The post fits Regression Adjustment, Inverse Probability Weighting, and the Doubly Robust IPWRA estimator on the same endline data. In a well-designed RCT they all give nearly identical answers (~0.113). But what if randomization were imperfect — if treated households had systematically different covariates? The simulator below introduces a tunable amount of covariate imbalance so you can see when the three methods diverge.

Capped at 1000 so the 100-sim run finishes in <300 ms.
Held fixed across all 100 sims for comparison.
How strongly covariates predict the outcome. Larger γ ⇒ adjusted SE shrinks more.
0 = perfect randomization · 1 = treatment heavily depends on X (think observational). The post is δ ≈ 0 territory.

What to look for

  • δ = 0 (full randomization). All four estimators (simple, RA, IPW, DR) cluster near the true α. This is the post's regime.
  • Increase δ. The simple estimator drifts away from the truth — confounding biases it. RA, IPW, and DR all still recover the truth, demonstrating the value of covariate adjustment in observational settings.
  • Increase γ. The confidence intervals shrink — covariates that strongly predict the outcome reduce residual variance.
  • RA, IPW, and DR usually agree closely when both their models are roughly correct. The post emphasises that doubly robust is the safest default because it only needs one of the two models to be right.

Bias vs variance across many simulated RCTs

Single draws are noisy. Run the whole experiment 100 times (same parameters, fresh ε) to see whether the simple estimator's bias under confounding is systematic.
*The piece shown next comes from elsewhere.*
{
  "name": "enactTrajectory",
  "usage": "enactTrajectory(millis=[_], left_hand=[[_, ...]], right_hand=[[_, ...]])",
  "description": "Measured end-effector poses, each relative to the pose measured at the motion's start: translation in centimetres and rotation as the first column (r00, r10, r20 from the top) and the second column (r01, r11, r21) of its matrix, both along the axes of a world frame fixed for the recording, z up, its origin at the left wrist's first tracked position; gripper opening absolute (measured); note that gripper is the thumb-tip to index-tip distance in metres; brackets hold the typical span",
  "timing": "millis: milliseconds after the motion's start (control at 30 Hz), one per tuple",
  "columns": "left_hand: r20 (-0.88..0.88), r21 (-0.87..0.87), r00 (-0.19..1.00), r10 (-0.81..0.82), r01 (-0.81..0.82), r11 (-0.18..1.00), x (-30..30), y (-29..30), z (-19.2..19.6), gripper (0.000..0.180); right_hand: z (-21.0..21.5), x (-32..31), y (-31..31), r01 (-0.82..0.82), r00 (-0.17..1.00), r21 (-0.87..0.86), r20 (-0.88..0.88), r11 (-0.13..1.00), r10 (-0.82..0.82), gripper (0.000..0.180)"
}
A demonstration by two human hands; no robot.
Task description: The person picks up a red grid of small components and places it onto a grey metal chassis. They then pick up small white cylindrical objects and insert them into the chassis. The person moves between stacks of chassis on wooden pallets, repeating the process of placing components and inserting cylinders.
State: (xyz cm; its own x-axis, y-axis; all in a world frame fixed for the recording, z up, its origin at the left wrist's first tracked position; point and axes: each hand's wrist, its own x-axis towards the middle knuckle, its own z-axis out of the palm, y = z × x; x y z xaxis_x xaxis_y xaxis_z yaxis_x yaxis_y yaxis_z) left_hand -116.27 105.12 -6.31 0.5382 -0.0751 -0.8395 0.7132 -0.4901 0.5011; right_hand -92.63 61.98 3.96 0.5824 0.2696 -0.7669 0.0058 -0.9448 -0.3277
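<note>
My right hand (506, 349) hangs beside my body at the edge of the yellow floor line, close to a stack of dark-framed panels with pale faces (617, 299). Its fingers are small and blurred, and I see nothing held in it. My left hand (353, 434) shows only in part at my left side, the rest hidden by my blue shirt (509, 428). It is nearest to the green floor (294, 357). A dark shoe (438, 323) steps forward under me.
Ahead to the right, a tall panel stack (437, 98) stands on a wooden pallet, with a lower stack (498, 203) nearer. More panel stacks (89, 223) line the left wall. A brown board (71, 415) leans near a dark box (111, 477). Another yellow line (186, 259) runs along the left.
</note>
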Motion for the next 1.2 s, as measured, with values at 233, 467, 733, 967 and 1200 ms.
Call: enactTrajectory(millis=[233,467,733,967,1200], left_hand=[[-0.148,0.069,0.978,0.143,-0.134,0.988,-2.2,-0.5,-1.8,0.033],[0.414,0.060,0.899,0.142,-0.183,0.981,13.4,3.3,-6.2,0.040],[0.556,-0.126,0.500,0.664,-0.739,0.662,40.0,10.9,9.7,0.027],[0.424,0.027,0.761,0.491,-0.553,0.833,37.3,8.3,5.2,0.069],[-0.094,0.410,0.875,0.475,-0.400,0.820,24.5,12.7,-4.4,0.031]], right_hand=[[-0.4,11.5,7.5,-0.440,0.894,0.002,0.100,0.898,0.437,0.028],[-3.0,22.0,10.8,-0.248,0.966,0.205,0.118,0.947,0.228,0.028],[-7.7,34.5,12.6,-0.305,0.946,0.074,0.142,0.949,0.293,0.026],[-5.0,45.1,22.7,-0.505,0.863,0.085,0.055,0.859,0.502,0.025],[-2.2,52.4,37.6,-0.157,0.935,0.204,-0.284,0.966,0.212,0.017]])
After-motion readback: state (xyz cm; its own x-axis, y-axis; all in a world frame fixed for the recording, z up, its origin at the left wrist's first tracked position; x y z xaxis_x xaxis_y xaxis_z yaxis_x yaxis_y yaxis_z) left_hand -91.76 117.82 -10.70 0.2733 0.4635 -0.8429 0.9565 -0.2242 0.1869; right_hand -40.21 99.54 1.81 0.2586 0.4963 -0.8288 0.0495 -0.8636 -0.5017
All 12 estimators in one picture

These numbers come straight from the post's Section 11 comparison table — the full pipeline of estimators applied to the same simulated RCT data. Hover any point to see its SE, CI, and the dataset it used. Toggle methods on and off to compare specific contrasts.

Method toggle

What to look for

  • Every confidence interval contains the true α = 0.12. Every method gets the right answer. The differences are in precision and what they estimate (ATE vs ATT, offer vs receipt).
  • The cross-sectional methods cluster tightly (~0.113, SE 0.019). RA, IPW, and IPWRA agree to three decimal places — the convergence the post emphasizes for well-designed RCTs.
  • DiD estimates are higher (~0.135–0.137, SE 0.027). Wider SEs because differencing within households absorbs more variance; higher point estimates because they target the ATT, not the ATE.
  • Endogenous (etregress) jumps to 0.147. That's the effect of receiving the transfer, not being offered it — naturally larger because only ~85% of treated households complied.
  • DR-receipt comes back down to 0.117. The doubly-robust receipt estimator with baseline y₀ as a control gives the answer closest to the truth.

Color key

  • Steel: cross-sectional offer effect (ATE/ATT using endline only)
  • Teal: panel DiD methods (uses both baseline and endline)
  • Orange: receipt effect (per-recipient, accounts for compliance)

Connecting back to the post

The post's Section 12 summary states: "The cash transfer program increased household consumption by approximately 11–14% across all estimation methods, close to the true effect of 12%. Every confidence interval contained the true value." This forest plot makes that claim visible at a glance — and lets you see which methods land where relative to the dashed teal line at α = 0.12.